Nelsan Ellis in True Blood.
Five American TV networks have received a fail grade on the Gay and Lesbian Alliance Against Defamation (GLAAD) third annual Network Responsibility Index. The report maps the quantity, quality and diversity of images of LGBT people on television.
Of the 15 networks evaluated, five networks earned a fail according to the report’s “excellent,” “good,” “adequate” and “failing” ratings. Of the 4901 hours of primetime programming viewed for the report, the networks NBC and CBS only contained 8 and 5 percent of LGBT content respectively, earning them a failing grade along with the A&E, Sci Fi and TBS networks.
At the top of the list is HBO, which had 42 percent of programming hours featuring LGBT representation. The cable network features shows like True Blood, The No. 1 Ladies Detective Agency and Entourage which the reports says reflects the ethnic and racial diversity of the LGBT community.

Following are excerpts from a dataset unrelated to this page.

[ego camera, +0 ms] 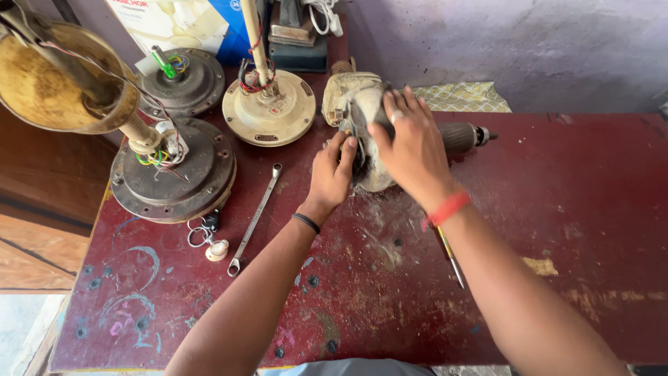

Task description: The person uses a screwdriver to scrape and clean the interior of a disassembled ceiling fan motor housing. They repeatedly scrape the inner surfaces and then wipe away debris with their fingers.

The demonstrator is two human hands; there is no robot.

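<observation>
both hands work on a dirty cream motor [362, 104] lying far-centre on the red table [557, 230]. the right hand [410, 143] lies spread flat over its casing (fingers open), the left hand [332, 170] pinches its near edge. a spanner [255, 219] lies just left.

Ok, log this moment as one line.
left hand: fingers in motor | right hand: on motor | spanner: idle on red table
</observation>
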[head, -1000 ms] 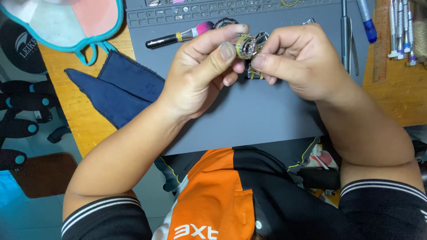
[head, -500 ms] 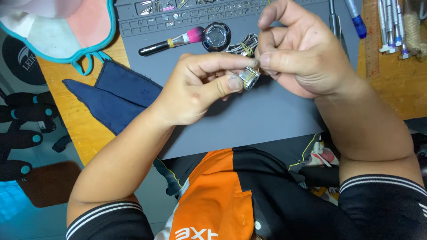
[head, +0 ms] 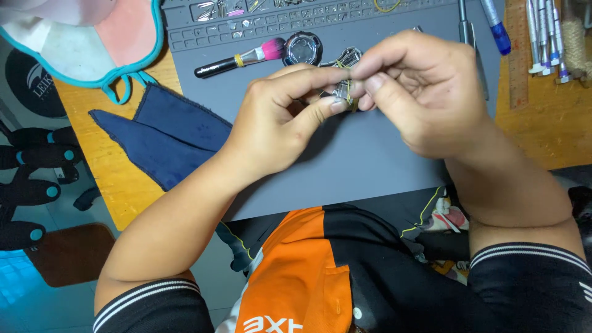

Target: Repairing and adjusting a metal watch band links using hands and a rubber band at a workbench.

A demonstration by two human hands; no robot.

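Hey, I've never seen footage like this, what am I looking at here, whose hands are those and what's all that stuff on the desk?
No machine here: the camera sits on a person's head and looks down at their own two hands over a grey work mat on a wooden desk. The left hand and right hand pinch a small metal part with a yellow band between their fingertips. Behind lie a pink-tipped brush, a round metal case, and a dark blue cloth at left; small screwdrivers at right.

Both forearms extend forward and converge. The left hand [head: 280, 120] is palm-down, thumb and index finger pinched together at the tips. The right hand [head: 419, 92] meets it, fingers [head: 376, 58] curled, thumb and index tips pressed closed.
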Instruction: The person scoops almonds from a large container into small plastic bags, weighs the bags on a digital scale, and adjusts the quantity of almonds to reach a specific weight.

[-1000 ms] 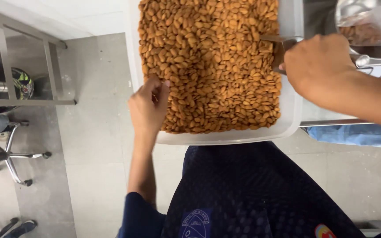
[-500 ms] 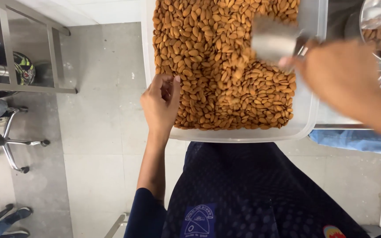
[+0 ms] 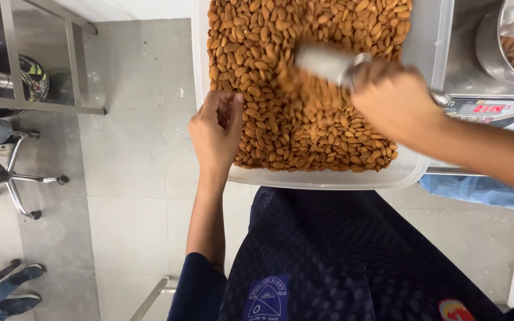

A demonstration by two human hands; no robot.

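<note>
Spill risk | right hand (image 3: 395, 100) fist-tight on blurred metal scoop (image 3: 328, 62), mid-frame over almonds (image 3: 304, 125) | left hand (image 3: 216, 132) fingers curled on tub (image 3: 328, 178) rim, lower-left edge | fast swing could fling nuts over rim

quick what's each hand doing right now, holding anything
Left hand: closed on the near left rim of the clear plastic tub of brown almonds.
Right hand: closed around a blurred metal scoop over the almonds.

Brown almonds (image 3: 304, 119) in clear tub (image 3: 328, 178), silver scoop (image 3: 328, 62), grey floor (image 3: 132, 148), navy dotted apron (image 3: 352, 255).
</note>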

ABC, with shows including Brothers & Sisters, Grey’s Anatomy and Ugly Betty, again received the highest ranking of the five broadcast networks, earning a Good grade with 24 percent of their primetime programming hours including LGBT representations.
“This year programming was not only inclusive of LGBT people, but networks like HBO are beginning to reflect the broad diversity within our community,” said Rashad Robinson, Senior Director of Media Programs at GLAAD.
GLAAD reviewed a total of 4,901 hours of primetime programming for inclusion of LGBT characters or issues on the five major networks (ABC, CBS, The CW, Fox and NBC) from June 1, 2008 to May 31, 2009. GLAAD also examined 1,212.5 hours of original primetime programming on 10 highly-rated cable networks. Each hour was reviewed for on-screen LGBT representations.
“Television shows that weave our stories into the fabric of the series present richer, more accurate representations and are the kinds of images that help Americans understand and embrace their LGBT family members, friends and neighbours in a more meaningful way,” said Robinson.